Each line below that contains "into" counts once; report the total and nothing more.

--- Supplied data Enclosed Below ---

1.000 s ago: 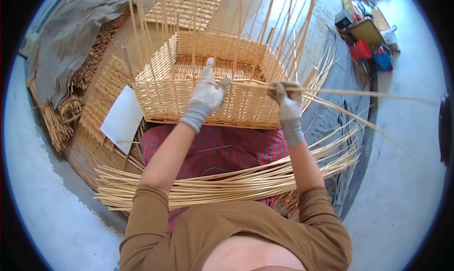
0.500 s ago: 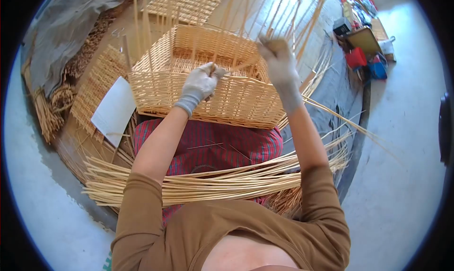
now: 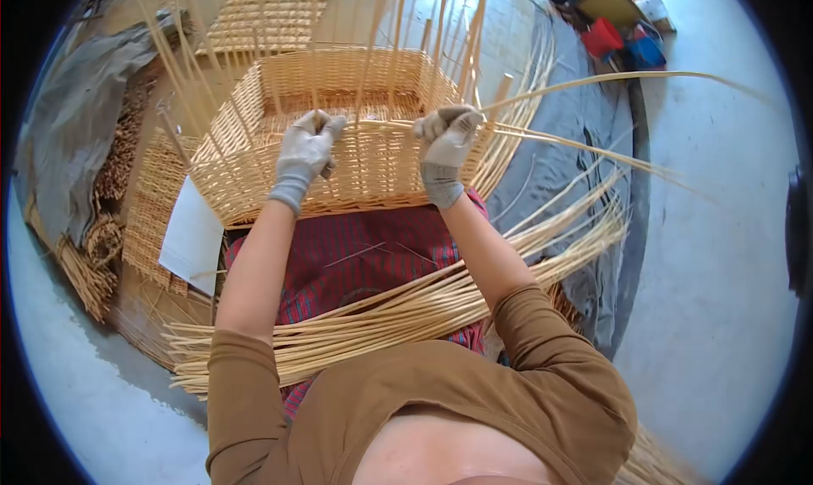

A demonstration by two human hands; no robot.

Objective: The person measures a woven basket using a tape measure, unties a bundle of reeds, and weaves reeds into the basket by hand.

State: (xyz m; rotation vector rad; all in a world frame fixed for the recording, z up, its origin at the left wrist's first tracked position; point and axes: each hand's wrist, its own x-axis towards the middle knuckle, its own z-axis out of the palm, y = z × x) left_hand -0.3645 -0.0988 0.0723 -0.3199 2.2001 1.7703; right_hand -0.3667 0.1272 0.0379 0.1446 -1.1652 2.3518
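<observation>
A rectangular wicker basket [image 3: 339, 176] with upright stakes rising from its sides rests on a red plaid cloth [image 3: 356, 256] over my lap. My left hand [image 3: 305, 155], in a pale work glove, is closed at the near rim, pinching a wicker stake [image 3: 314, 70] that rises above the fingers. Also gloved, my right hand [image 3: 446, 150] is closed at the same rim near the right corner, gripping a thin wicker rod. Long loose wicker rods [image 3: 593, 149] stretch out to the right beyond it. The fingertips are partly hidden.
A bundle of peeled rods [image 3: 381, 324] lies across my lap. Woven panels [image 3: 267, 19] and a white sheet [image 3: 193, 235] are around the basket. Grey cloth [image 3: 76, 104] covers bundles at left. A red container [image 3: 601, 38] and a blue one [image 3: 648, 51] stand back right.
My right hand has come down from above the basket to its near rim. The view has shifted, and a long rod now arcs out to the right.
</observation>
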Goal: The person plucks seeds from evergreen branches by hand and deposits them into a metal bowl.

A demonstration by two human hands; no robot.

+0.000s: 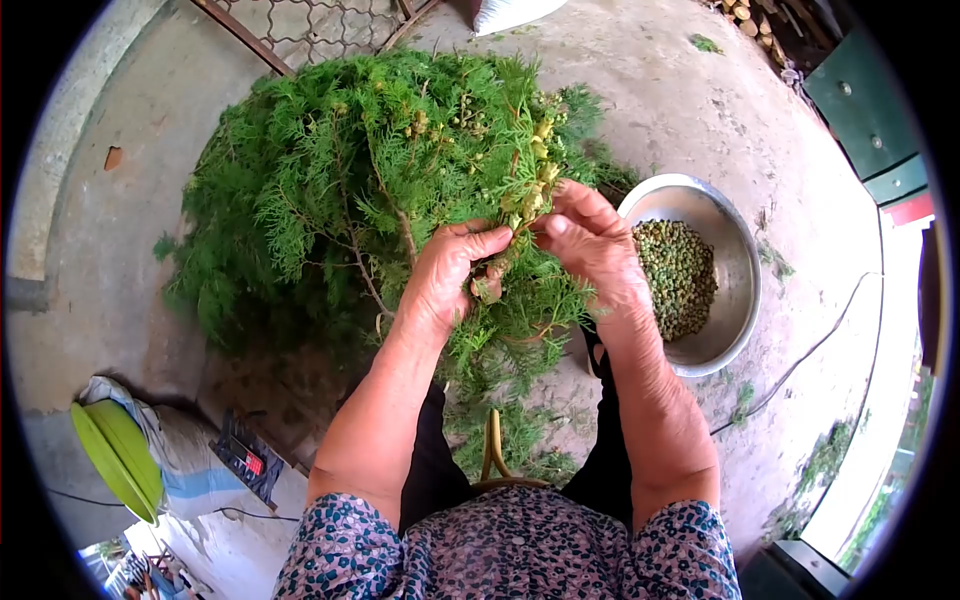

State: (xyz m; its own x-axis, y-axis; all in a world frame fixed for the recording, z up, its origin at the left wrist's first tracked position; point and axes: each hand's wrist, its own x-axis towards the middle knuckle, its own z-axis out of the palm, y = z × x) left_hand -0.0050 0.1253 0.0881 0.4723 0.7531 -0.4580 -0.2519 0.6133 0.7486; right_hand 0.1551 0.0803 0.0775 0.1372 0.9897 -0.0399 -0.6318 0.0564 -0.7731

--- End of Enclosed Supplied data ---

- _Exercise result_: 2